[MRG + 2] Add Drop Option to OneHotEncoder. #12908

drewmjohnston · 2019-01-03T04:21:02Z

Reference Issues/PRs

Fixes #6488 and fixes #6053. This builds upon some of the code from #12884 (thanks @NicolasHug!), but also incorporates functionality which lets the user manually specify which category in each column they would like to be dropped, so this is a more general solution along the lines of what @amueller suggested in #6053. This is useful in some cases (such as OLS regression) where the dropped group affects the interpretation of coefficients.
This should also fix #9361, which has less functionality and appears stalled.

What does this implement/fix? Explain your changes.

This code implements a new parameter (drop) in the OneHotEncoder, which can take any of three values:
None (default), which implements the existing behavior.
'first', which drops the first value in each category.
list of length n_features, which allows for the manual specification of the reference group.

Any other comments?

This new feature does not work in Legacy mode (this was discussed in #6053), and it requires the manual specification of "categories='auto'" in the case in which the input is all integers, so as not to interfere with the ongoing change in the treatment of integers in OneHotEncoder.
This code is also incompatible with "handle_missing='ignore'", since in that case it is not possible to determine which categories are 0 because they are in the reference category and which are all 0 due to missing data.

Closes #12884

…d is not present in the training data. Added tests to confirm

jnothman

Not yet looked in detail at transform or tests. Nice work!

sklearn/preprocessing/_encoders.py

drewmjohnston · 2019-01-17T04:12:40Z

Thanks for the feedback @jnothman! I just got back from a vacation and am working my way through these.

…lity

…hman

qinhanmin2014 · 2019-01-25T01:38:50Z

When do we need to specify which features to drop? Maybe #12884 is enough?

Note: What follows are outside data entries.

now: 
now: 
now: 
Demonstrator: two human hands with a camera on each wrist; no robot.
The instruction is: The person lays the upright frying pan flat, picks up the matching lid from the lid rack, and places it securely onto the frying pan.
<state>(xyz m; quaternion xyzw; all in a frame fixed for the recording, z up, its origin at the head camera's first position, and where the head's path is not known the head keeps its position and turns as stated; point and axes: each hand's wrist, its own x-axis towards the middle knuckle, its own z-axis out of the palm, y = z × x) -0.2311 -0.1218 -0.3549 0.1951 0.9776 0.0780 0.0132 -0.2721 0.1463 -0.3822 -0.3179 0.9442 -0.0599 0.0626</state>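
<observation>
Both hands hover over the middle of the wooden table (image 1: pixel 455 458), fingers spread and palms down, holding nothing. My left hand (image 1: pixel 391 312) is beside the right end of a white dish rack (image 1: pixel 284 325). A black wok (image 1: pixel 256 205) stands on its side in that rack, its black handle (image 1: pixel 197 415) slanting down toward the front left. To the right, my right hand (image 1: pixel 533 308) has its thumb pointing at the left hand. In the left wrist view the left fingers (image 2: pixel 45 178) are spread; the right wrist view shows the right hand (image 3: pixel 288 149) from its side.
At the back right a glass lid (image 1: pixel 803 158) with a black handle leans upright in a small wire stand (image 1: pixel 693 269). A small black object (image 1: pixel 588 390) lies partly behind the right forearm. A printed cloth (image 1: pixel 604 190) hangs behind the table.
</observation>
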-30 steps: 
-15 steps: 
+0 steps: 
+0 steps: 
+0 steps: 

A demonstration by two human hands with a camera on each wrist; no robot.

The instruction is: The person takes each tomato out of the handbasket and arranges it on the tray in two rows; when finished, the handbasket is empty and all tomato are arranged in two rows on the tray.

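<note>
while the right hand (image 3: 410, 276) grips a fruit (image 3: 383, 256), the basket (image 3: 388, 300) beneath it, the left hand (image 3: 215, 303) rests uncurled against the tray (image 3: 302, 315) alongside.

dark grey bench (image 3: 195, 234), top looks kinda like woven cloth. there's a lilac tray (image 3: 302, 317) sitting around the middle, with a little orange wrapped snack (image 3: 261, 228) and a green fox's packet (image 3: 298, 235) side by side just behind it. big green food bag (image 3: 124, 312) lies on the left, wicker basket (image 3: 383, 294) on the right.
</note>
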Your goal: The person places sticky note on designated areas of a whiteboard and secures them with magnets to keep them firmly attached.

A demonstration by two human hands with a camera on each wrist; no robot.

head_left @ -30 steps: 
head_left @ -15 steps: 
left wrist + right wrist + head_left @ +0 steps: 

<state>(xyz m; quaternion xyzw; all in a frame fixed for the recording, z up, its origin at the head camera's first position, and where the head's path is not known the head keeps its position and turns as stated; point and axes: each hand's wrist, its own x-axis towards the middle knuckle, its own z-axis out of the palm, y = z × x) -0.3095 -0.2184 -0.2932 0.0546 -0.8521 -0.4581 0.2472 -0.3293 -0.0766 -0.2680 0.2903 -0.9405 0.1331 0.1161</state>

drewmjohnston · 2019-01-25T22:48:23Z

@qinhanmin2014 The main appeal of specifying what feature to drop is for situations in which the coefficient interpretation is important (and done relative to the dropped category), for example in unregularized regression.

amueller · 2019-01-27T20:59:16Z

I think it would be good to support what feature to drop. If you do this in regularized linear regression, picking which to drop will actually change the optimization problem.

qinhanmin2014 · 2019-01-28T02:15:23Z

@qinhanmin2014 The main appeal of specifying what feature to drop is for situations in which the coefficient interpretation is important (and done relative to the dropped category), for example in unregularized regression.

I think it would be good to support what feature to drop. If you do this in regularized linear regression, picking which to drop will actually change the optimization problem.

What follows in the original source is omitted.